(Task directions): Copy down the listing below exactly. Do not include pictures.

........

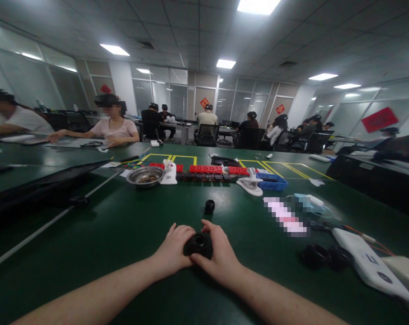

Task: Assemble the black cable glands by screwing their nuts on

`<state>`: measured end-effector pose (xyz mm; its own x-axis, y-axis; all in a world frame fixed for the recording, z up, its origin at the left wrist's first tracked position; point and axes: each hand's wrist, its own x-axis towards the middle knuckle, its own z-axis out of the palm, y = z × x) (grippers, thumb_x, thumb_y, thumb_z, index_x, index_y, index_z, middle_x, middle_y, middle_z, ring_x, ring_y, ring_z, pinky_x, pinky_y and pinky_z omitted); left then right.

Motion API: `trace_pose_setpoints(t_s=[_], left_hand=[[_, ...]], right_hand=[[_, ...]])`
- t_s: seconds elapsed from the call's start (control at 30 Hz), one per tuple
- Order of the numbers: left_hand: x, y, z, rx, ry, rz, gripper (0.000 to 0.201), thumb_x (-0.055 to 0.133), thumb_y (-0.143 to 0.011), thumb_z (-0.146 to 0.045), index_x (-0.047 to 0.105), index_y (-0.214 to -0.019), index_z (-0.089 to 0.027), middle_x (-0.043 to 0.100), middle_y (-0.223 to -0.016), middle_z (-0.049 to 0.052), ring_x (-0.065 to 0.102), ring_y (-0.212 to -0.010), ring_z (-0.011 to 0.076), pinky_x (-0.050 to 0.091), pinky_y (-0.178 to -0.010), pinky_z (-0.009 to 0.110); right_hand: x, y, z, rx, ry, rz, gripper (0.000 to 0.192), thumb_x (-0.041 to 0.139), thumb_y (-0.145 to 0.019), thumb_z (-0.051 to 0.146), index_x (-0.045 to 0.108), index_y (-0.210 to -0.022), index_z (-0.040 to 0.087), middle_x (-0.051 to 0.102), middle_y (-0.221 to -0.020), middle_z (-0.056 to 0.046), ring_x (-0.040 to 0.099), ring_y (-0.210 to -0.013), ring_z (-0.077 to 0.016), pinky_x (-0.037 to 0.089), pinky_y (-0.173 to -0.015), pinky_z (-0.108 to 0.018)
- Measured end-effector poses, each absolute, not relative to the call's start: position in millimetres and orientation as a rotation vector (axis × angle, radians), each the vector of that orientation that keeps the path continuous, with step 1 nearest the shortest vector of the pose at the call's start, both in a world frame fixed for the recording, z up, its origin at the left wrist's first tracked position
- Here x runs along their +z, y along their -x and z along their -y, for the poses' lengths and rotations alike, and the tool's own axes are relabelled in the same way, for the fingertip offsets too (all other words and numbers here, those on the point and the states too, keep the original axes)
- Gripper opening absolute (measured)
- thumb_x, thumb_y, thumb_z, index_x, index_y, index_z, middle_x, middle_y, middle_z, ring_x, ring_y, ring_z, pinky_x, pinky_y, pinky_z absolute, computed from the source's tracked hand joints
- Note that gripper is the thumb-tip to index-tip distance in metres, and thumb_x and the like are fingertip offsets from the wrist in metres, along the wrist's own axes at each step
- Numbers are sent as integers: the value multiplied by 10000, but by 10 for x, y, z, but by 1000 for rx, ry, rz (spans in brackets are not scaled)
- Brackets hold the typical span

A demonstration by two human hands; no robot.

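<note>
Between my two hands, low on the green table, is a black rounded piece with a round opening facing up. My left hand curves around its left side. My right hand closes on it from the right, thumb in front and fingers behind. The piece's lower part is hidden by my hands. A smaller black ring-shaped piece stands just beyond my fingertips, apart from them. Off to the right lie a pair of similar black round pieces, blurred.
Farther back are a metal bowl of small parts, a white clip, a row of red blocks and a blue bin. A white power-bank-like device lies right. A co-worker sits across the table.
</note>
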<state>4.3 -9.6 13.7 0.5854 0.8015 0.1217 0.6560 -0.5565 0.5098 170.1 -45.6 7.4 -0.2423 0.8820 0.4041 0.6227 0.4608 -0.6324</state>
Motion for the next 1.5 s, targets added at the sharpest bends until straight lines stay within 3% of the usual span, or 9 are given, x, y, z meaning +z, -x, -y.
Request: trace_pose_setpoints(t_s=[0.1, 0.27, 0.57, 0.7, 0.87, 1.0, 1.2, 1.37, 1.5], left_hand=[[137, -47, 97, 483, -2410, -1174, 400, 623, -599, -303, 523, -979, -227, 533, -1041, 36, 444, -1042, 246, 127, -996, 530], [123, -43, 81, 470, -2395, -1174, 429, 630, -603, -353, 517, -996, -223, 531, -1053, 49, 442, -1048, 242, 120, -995, 533], [110, -34, 88, 484, -2400, -1171, 425, 632, -603, -346, 515, -995, -232, 525, -1049, 37, 443, -1046, 242, 123, -998, 526], [133, -39, 105, 496, -2407, -1167, 399, 634, -601, -333, 520, -970, -238, 534, -1029, 30, 450, -1035, 237, 131, -996, 524], [97, -37, 75, 486, -2404, -1170, 438, 636, -601, -393, 516, -989, -230, 527, -1047, 41, 443, -1045, 243, 124, -997, 524], [73, -29, 62, 480, -2400, -1173, 436, 633, -598, -340, 512, -1002, -232, 525, -1052, 38, 443, -1047, 241, 122, -998, 521], [85, -33, 79, 509, -2400, -1169, 428, 625, -607, -343, 510, -1003, -231, 530, -1039, 39, 450, -1035, 243, 130, -999, 515], [93, -39, 76, 486, -2407, -1179, 426, 632, -593, -305, 512, -994, -229, 529, -1045, 38, 450, -1037, 239, 130, -997, 517], [88, -35, 72, 497, -2405, -1168, 443, 623, -611, -347, 502, -1020, -229, 531, -1048, 36, 452, -1039, 241, 135, -998, 518]], right_hand=[[72, -1701, 450, 438, 1271, 1951, 605, 611, -619, 194, 350, -1164, 181, 494, -989, -59, 465, -941, -212, 356, -872, -389], [79, -1711, 449, 465, 1214, 2013, 703, 633, -608, 217, 287, -1219, 183, 475, -1071, -74, 437, -1006, -229, 317, -907, -411], [61, -1717, 442, 465, 1238, 1984, 689, 648, -606, 243, 309, -1204, 192, 485, -1032, -62, 453, -972, -222, 332, -889, -397], [69, -1722, 441, 463, 1288, 1948, 575, 638, -616, 216, 381, -1130, 191, 505, -972, -51, 472, -926, -212, 354, -862, -388], [73, -1714, 449, 437, 1244, 1960, 687, 682, -580, 284, 344, -1170, 191, 470, -1071, -74, 436, -1008, -236, 334, -888, -400], [63, -1707, 446, 433, 1301, 1922, 603, 667, -587, 258, 388, -1117, 191, 503, -979, -56, 474, -930, -222, 365, -850, -391], [56, -1705, 452, 422, 1205, 1976, 681, 642, -614, 245, 306, -1204, 190, 467, -1100, -74, 422, -1037, -225, 314, -916, -397], [39, -1703, 440, 435, 1283, 1927, 595, 645, -607, 237, 374, -1134, 188, 505, -987, -58, 472, -945, -216, 360, -862, -389], [72, -1702, 455, 457, 1196, 1993, 634, 614, -638, 227, 315, -1196, 195, 489, -1067, -70, 447, -1012, -223, 331, -898, -400]])
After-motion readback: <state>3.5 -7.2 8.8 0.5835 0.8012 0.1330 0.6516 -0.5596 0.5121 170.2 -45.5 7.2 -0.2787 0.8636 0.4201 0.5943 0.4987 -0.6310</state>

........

(Written solution):
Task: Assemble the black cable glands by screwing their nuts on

`<state>`: measured end-effector pose (xyz mm; its own x-axis, y-axis; all in a world frame fixed for the recording, z up, its origin at the left wrist's first tracked position; point and axes: each hand's wrist, its own x-axis towards the middle knuckle, its own z-axis out of the palm, y = z × x) (grippers, thumb_x, thumb_y, thumb_z, index_x, index_y, index_z, middle_x, middle_y, middle_z, ring_x, ring_y, ring_z, pinky_x, pinky_y and pinky_z omitted); left then right.

Motion API: `trace_pose_setpoints(t_s=[_], left_hand=[[_, ...]], right_hand=[[_, ...]])`
- t_s: seconds elapsed from the call's start (control at 30 Hz), one per tuple
- Order of the numbers: left_hand: x, y, z, rx, ry, rz, gripper (0.000 to 0.201), thumb_x (-0.055 to 0.133), thumb_y (-0.143 to 0.011), thumb_z (-0.146 to 0.045), index_x (-0.047 to 0.105), index_y (-0.214 to -0.019), index_z (-0.089 to 0.027), middle_x (-0.043 to 0.100), middle_y (-0.223 to -0.016), middle_z (-0.049 to 0.052), ring_x (-0.065 to 0.102), ring_y (-0.212 to -0.010), ring_z (-0.011 to 0.076), pinky_x (-0.050 to 0.091), pinky_y (-0.178 to -0.010), pinky_z (-0.009 to 0.110); right_hand: x, y, z, rx, ry, rz, gripper (0.000 to 0.192), thumb_x (-0.041 to 0.139), thumb_y (-0.145 to 0.019), thumb_z (-0.051 to 0.146), index_x (-0.045 to 0.108), index_y (-0.210 to -0.022), index_z (-0.040 to 0.087), middle_x (-0.051 to 0.102), middle_y (-0.221 to -0.020), middle_z (-0.056 to 0.046), ring_x (-0.040 to 0.099), ring_y (-0.210 to -0.013), ring_z (-0.077 to 0.016), pinky_x (-0.037 to 0.089), pinky_y (-0.173 to -0.015), pinky_z (-0.108 to 0.018)
- Measured end-effector poses, each absolute, not relative to the call's start: position in millimetres and orientation as a rotation vector (axis × angle, radians), each the vector of that orientation that keeps the path continuous, with step 1 nearest the shortest vector of the pose at the call's start, both in a world frame fixed for the recording, z up, its origin at the left wrist's first tracked position
- Here x runs along their +z, y along their -x and z along their -y, for the poses' lengths and rotations alike, and the tool's own axes are relabelled in the same way, for the fingertip offsets too (all other words and numbers here, those on the point and the states too, keep the original axes)
- Gripper opening absolute (measured)
- thumb_x, thumb_y, thumb_z, index_x, index_y, index_z, middle_x, middle_y, middle_z, ring_x, ring_y, ring_z, pinky_x, pinky_y, pinky_z absolute, computed from the source's tracked hand joints
- Note that gripper is the thumb-tip to index-tip distance in metres, and thumb_x and the like are fingertip offsets from the wrist in metres, along the wrist's own axes at each step
- Numbers are sent as integers: the value multiplied by 10000, but by 10 for x, y, z, but by 1000 for rx, ry, rz (spans in brackets are not scaled)
- Brackets hold the typical span

A demonstration by two human hands; no robot.

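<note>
Between my two hands, low on the green table, is a black rounded piece with a round opening facing up. My left hand curves around its left side. My right hand closes on it from the right, thumb in front and fingers behind. The piece's lower part is hidden by my hands. A smaller black ring-shaped piece stands just beyond my fingertips, apart from them. Off to the right lie a pair of similar black round pieces, blurred.
Farther back are a metal bowl of small parts, a white clip, a row of red blocks and a blue bin. A white power-bank-like device lies right. A co-worker sits across the table.
</note>
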<state>4.3 -9.6 13.7 0.5854 0.8015 0.1217 0.6560 -0.5565 0.5098 170.1 -45.6 7.4 -0.2423 0.8820 0.4041 0.6227 0.4608 -0.6324</state>
Motion for the next 1.5 s, targets added at the sharpest bends until straight lines stay within 3% of the usual span, or 9 are given, x, y, z meaning +z, -x, -y.
Request: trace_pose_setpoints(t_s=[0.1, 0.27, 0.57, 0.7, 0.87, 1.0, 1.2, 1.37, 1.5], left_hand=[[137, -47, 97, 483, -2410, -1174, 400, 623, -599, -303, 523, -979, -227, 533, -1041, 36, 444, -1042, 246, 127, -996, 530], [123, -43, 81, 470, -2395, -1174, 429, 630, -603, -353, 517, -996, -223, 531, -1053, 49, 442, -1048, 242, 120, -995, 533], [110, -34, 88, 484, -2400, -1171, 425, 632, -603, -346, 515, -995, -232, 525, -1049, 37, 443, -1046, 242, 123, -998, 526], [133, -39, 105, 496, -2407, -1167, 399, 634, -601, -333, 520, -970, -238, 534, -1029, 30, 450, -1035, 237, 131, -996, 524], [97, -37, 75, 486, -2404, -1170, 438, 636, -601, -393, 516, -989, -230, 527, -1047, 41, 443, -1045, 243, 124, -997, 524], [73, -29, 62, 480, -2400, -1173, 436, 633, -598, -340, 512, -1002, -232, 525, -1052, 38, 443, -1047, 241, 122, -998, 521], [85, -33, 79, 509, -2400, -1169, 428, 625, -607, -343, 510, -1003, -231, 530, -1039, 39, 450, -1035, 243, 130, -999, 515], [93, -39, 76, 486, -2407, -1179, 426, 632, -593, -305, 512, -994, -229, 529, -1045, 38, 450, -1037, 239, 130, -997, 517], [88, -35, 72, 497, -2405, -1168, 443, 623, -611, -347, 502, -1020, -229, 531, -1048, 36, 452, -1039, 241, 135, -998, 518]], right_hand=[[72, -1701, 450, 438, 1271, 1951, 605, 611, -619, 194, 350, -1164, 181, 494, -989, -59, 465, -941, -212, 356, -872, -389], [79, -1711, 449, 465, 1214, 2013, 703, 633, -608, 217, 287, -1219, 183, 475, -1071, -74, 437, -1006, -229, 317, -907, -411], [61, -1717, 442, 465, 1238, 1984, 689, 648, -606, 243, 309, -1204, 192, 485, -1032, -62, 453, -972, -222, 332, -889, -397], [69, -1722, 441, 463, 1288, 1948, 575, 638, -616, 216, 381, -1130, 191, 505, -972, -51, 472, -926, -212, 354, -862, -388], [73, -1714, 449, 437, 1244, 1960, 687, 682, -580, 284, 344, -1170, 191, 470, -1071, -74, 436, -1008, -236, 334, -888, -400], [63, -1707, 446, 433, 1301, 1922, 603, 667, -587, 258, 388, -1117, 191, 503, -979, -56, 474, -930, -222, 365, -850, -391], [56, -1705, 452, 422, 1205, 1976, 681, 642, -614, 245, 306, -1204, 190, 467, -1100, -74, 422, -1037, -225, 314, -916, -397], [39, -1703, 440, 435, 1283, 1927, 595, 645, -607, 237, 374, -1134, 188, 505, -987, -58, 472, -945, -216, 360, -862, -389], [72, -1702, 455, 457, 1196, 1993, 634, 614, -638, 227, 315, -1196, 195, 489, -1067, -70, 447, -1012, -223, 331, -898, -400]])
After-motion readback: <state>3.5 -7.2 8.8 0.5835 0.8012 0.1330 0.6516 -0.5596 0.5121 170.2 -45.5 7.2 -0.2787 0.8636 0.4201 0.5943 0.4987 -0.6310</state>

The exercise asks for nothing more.